We get only one glimpse of Annie that may suggest that she knows as well as we do that her mannerisms are an inauthentic projection of who she wishes she could be. It’s brief, incongruous, and belies the persona she works to project to Paul and the world: in it, we find Annie laying in her bed, eating Cheetos from the bag, an open two-liter bottle of Coke beside her, watching a dating reality TV show. In this brief shot, Annie is suddenly more complex; she is more than an obsessed fan or a delusional would-be Misery: she is also a person, living in the late twentieth century, consuming its media and its flavors with glee. While she snacks on Cheetos, she feeds Paul a balanced, home cooked meal; in this moment, Annie is not a quintessential, homegrown Victorian romance protagonist–she is just a person, preserving her cultivated image to Paul while taking off her costume in private.

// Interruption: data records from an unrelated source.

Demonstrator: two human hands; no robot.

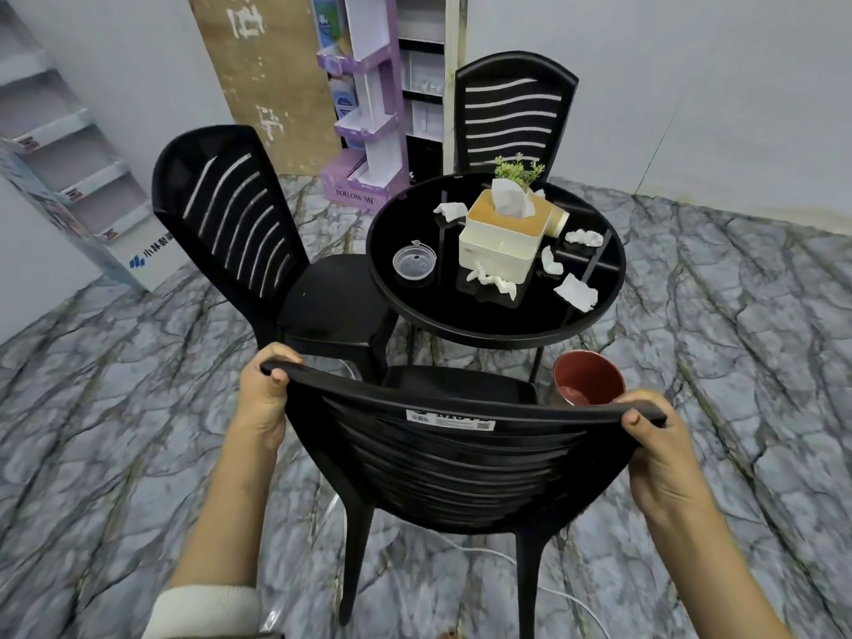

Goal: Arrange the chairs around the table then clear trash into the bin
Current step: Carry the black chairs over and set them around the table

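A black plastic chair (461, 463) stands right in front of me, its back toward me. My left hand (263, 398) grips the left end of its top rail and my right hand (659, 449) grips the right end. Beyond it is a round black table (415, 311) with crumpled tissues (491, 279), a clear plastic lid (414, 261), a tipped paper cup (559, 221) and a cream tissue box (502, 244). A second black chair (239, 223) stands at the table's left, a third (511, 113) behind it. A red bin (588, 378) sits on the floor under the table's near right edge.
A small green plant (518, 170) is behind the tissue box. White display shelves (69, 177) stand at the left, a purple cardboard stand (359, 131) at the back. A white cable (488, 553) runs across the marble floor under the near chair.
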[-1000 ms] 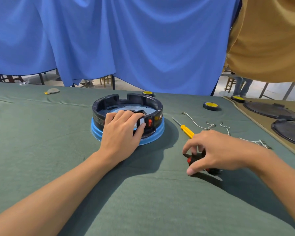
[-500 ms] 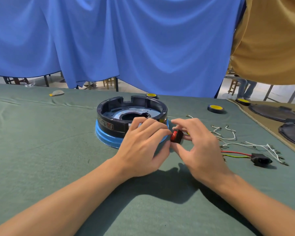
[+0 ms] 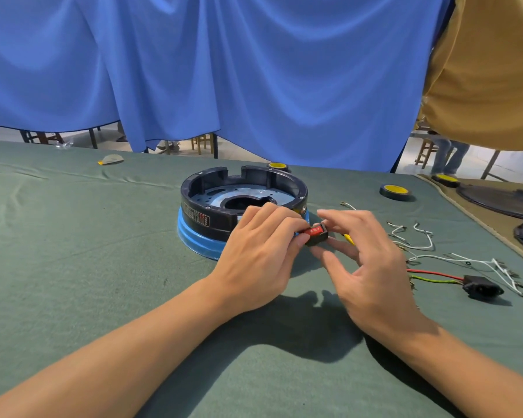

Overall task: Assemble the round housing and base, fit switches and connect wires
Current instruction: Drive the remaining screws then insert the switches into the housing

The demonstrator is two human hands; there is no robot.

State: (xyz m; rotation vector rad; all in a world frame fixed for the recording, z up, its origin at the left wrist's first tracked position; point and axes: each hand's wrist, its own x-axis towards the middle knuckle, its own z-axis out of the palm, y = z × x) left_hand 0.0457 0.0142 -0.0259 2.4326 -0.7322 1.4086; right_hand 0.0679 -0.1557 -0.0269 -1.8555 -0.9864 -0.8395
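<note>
Left hand [image 3: 260,260], right hand [image 3: 372,267] pinch switch [image 3: 316,233], masking housing [image 3: 212,203].

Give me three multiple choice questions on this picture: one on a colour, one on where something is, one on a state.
1. What colour is the base under the housing?
A yellow; B blue; C white.
2. Where is the socket?
A inside the housing; B on the cloth, apart from the housing; C under the base.
3. The switch is:
A seated in the housing wall; B lying loose on the cloth; C pinched between the left hand and the right hand.

Answers:
B, a blue rim shows below the black ring.
B, it lies on the cloth with its red and green wires.
C, fingers of both hands close on it beside the housing.
</note>
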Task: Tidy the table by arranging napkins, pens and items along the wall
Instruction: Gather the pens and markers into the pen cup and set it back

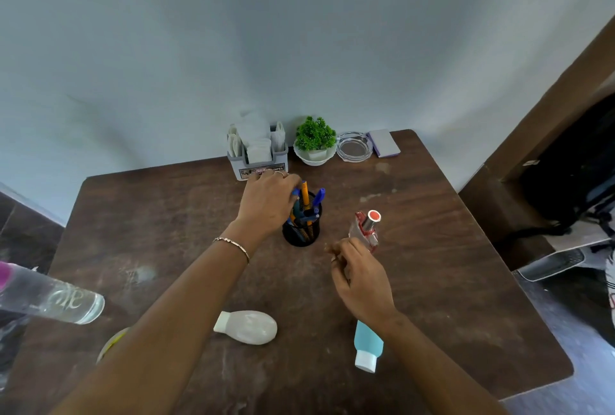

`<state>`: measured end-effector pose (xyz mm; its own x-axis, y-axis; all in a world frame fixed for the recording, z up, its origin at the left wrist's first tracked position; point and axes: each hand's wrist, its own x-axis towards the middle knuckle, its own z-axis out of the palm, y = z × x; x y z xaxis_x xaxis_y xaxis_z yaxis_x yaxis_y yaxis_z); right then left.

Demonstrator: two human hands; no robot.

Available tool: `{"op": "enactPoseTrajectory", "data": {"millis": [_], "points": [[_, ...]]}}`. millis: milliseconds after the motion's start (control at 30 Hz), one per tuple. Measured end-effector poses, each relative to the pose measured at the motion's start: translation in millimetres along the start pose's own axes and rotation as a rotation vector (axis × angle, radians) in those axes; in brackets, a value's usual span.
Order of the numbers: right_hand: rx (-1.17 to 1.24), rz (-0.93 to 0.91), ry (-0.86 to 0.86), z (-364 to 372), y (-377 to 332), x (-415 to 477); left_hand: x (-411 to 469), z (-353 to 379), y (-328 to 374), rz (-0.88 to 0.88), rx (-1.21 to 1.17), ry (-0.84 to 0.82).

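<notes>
Nearest, blue tube [367,344] and white bottle [248,326] lie flat on the surface [466,248]. Left hand [266,201] grips upright pens [304,193] in their cup [301,231], short of the wall [299,48] ahead; right hand [362,281] hangs loosely curled, empty.

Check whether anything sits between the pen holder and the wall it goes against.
Yes. The napkin holder stands at the wall right behind the pen holder, which the left hand grips. The plant, ashtray and notepad fill the wall to its right; the table edge to its left shows bare.
</notes>
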<state>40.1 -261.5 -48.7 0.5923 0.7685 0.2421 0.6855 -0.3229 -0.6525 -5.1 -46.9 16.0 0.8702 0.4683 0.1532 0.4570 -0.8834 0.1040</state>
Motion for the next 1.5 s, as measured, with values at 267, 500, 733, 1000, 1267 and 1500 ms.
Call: {"op": "enactPoseTrajectory", "data": {"millis": [267, 500, 733, 1000, 1267, 1500], "points": [[-0.017, -0.015, -0.022, 5, -10, 7, -3, 1, 6, 0.015, 0.001, -0.073], [-0.01, -0.014, -0.036, 4, -8, 5, -6, 12, 1, 0.013, 0.018, -0.14], [-0.011, -0.008, -0.062, 5, -8, 3, -21, 6, -6, -0.079, -0.137, -0.008], [0.058, -0.133, -0.182, 22, -24, 0, -114, 3, -30, -0.457, -0.475, 0.21], [0.154, -0.271, -0.478, 72, -56, -11, -262, 9, -56, -1.078, -0.544, 0.22], [0.197, -0.372, -0.68, 107, -89, -33, -347, 26, -53, -1.325, -0.568, 0.039]]}}
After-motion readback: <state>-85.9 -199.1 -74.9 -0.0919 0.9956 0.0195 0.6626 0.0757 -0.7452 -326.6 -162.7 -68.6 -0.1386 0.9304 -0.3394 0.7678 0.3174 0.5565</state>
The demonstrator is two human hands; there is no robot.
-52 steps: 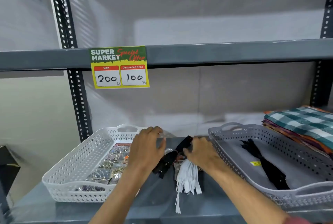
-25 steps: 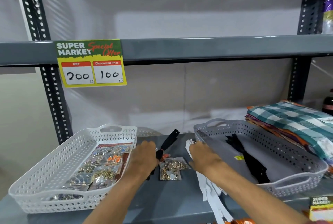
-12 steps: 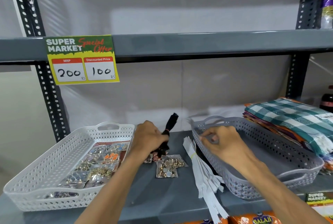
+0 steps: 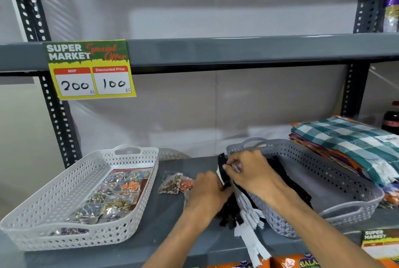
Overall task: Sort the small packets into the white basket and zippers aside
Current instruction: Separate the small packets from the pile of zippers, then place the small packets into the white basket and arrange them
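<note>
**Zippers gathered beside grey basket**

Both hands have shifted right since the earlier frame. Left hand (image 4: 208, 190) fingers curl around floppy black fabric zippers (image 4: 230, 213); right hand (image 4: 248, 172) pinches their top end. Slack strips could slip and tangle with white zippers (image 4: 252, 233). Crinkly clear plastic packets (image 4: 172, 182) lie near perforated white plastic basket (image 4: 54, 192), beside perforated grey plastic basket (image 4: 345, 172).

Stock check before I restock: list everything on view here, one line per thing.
White basket: 1, white, shelf left, holding many packets.
Loose packets: at least 2, clear, shelf between the baskets.
Grey basket: 1, grey, shelf right, black zippers inside.
Black zippers: bunch, black, beside the grey basket's left wall.
White zippers: bunch, white, hanging over the shelf edge.
Cloths: stack, top one teal check, far right.
Price tag: 1, yellow-green, upper shelf edge.
Left hand: on the black zippers.
Right hand: pinching something small; unclear.
</note>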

Annie Wilkes is not only a stand-in for the obsession and madness of a woman who cannot actualize herself according to the standards of femininity that society (and Paul Sheldon and Misery) puts forth. She is also a vicious and menacing stand-in for the author’s own struggle with substance abuse. In a Halloween day interview with Rolling Stone’s Andy Greene in 2014, Stephen King speaks about his history of addiction and says, “Misery is a book about cocaine. Annie Wilkes is cocaine. She was my number-one fan.” We can see King’s metaphor in Annie’s obsessive, manic, violent reactionism; we see it also in her frenzied desperation for control over her circumstances and Misery’s story. We see it in the story of Annie’s life: she was a good student and landed a successful job, where she was promoted with honors–until her inability to manage that life surfaces in a string of murders. We see it, also, in the way the story almost revels in Paul Sheldon’s pain–the masochism of an author processing regret in a way that Annie never quite accomplishes.
When Paul finds the phone in the living room and discovers that it is hollowed out, he mutters to himself that Annie is a “crazy bitch.” She, like the phone, is a nonfunctioning symbol of function: the phone should work. It ought to fulfill its design, but it can’t, because it’s empty. Annie, too, cannot function, because all the bits and pieces that would make her whole–a stable identity that does not depend on a fictional romance protagonist, for instance–are missing. She cannot be a person, let alone whatever it might mean to be a “real” woman, and so she succumbs to the monster within. That she finally explodes in a show of physical (read: traditionally masculine) violence, covered in blood and choking on the ashes of Misery’s Return, is therefore not without a certain dark poetry.
Works Cited:
Clover, Carol J. Men, Women, and Chainsaws: Gender in the Modern Horror Film. Princeton University Press, 1992.
Dickey, Colin. Ghostland: an American History in Haunted Places. Viking, 2017.
Greene, Andy. “Stephen King: The Rolling Stone Interview.” Rolling Stone, 25 June 2018.